Proceedings of the New York Historical Association [1906]
Part 26
Yaphank, Yamphank, etc., a village in Brookhaven, is from Niantic dialect in which _Y_ is used for an initial letter where other dialects employ _L, N_ or _R._ Putting the lost vowel _e_ back in the word, we have _Yapehánek,_ in Lenape _Rapehánek,_ "Where the stream ebbs and flows." The name is written Yampkanke in Indian deed. (Gerard.) The name is now applied to a small tributary of the Connecticut, but no doubt belongs to a place on the Connecticut where the current is affected by the tide. (See Connecticut.)
Monowautuck is quoted as the Indian name of Mount Sinai, a village in the town of Brookhaven, a rough and stony district on what is known as Old Man's Bay, a small estuary surrounded by a salt-marsh meadow.
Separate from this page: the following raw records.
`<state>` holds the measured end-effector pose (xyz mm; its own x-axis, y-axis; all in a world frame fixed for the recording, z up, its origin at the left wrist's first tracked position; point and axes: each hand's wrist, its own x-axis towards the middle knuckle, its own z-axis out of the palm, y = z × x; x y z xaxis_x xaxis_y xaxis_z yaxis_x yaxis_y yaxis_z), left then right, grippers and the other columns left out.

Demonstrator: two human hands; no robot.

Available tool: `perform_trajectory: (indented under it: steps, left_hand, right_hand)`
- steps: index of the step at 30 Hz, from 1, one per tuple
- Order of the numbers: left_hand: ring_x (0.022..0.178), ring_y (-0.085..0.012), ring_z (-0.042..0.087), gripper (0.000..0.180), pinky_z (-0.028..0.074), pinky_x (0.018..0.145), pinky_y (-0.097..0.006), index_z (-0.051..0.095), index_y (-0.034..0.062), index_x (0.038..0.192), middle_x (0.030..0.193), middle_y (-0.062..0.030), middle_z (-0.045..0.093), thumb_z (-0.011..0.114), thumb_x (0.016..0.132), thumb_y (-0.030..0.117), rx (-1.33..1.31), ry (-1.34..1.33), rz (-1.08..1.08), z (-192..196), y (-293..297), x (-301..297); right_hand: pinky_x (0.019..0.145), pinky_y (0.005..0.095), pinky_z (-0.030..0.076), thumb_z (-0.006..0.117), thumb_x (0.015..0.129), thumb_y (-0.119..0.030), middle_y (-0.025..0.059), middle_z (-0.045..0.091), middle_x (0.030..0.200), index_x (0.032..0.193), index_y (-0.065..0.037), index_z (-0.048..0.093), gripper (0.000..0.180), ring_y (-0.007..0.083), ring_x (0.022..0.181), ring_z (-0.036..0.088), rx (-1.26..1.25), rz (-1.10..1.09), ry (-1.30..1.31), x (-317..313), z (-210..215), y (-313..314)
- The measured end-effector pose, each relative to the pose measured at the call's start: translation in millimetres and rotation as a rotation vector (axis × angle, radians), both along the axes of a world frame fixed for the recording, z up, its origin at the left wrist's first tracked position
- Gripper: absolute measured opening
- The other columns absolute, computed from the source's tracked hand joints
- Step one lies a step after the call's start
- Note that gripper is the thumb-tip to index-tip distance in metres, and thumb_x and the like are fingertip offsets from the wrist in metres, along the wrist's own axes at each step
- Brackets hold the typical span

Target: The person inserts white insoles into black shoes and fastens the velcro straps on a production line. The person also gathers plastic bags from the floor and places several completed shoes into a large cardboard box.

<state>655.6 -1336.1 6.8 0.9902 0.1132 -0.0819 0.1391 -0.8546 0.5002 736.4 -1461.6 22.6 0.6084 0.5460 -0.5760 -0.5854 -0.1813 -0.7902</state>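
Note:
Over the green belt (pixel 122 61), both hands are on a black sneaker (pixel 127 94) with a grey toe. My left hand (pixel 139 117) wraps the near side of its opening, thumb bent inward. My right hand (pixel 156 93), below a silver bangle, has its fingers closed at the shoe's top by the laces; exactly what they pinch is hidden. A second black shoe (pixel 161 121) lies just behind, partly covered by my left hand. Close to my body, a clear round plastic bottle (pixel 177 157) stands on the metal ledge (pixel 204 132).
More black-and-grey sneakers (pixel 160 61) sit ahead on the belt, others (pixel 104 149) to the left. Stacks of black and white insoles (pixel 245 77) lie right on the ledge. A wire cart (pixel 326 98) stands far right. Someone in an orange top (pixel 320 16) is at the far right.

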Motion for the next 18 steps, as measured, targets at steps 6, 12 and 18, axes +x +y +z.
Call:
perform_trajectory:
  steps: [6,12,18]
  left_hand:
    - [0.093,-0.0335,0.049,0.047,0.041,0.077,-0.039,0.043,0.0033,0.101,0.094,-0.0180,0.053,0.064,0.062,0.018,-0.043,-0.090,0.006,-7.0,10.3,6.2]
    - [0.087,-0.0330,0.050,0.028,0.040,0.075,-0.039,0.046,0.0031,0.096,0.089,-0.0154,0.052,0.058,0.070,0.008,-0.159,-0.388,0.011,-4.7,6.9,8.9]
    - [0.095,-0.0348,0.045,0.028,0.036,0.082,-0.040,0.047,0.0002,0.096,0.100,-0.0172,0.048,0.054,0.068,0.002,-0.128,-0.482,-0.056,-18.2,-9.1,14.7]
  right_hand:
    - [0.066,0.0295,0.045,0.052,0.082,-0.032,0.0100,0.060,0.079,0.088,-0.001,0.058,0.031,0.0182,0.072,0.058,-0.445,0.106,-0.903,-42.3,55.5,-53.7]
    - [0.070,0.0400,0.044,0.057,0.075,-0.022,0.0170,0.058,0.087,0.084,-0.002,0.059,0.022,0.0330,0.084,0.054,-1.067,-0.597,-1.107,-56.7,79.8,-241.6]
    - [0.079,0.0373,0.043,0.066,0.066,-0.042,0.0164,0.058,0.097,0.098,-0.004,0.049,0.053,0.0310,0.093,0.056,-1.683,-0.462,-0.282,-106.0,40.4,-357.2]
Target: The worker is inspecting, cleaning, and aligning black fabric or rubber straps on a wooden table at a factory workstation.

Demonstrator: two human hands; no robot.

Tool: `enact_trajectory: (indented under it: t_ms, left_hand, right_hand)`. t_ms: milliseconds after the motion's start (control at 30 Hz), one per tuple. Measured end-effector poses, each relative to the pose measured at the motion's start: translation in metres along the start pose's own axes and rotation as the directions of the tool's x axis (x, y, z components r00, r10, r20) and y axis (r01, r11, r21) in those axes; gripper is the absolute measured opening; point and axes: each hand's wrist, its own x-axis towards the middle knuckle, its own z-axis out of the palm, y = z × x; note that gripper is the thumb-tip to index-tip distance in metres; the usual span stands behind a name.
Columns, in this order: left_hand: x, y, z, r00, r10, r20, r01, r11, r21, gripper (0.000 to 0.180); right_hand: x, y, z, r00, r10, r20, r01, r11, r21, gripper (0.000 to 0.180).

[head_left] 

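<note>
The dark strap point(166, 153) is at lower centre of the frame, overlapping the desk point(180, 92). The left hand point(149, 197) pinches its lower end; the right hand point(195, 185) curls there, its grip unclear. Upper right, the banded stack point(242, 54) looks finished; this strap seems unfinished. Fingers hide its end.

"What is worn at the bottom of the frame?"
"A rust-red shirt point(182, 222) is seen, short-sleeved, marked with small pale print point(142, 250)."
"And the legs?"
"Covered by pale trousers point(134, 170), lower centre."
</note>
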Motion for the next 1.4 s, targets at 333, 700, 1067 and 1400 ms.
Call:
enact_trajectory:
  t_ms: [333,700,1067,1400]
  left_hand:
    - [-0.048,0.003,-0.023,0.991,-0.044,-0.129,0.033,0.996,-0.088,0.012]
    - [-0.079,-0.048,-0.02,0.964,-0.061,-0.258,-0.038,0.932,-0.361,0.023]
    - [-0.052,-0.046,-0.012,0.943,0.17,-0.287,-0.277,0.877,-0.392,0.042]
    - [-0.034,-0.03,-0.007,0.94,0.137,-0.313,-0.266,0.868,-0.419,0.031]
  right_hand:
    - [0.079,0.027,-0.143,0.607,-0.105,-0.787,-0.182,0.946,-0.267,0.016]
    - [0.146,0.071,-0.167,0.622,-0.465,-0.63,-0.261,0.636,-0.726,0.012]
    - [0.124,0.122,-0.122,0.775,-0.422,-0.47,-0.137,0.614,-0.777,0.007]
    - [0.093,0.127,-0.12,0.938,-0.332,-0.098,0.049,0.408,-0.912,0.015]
The name seems to be an equivalent of _Nunnawanguck,_ "At the dry land." Old Man's Bay takes that name from the Great Neck called Cataconche, otherwise known as the Old Man's Meadow, and as the Old Field. "The two neckes or hoeces (hooks) of meadow that lieth next beyond the Old Man's Meadow"--"with all ye privileges and appurtenances whatsoever, unto the Old Field." Presumably _Man's_ was originally _Manse_ (English), pronounced _Mans,_ "the dwelling of a landholder with the land attached," and called _Old_ because it was the first land or field purchased. (See Cataconche.)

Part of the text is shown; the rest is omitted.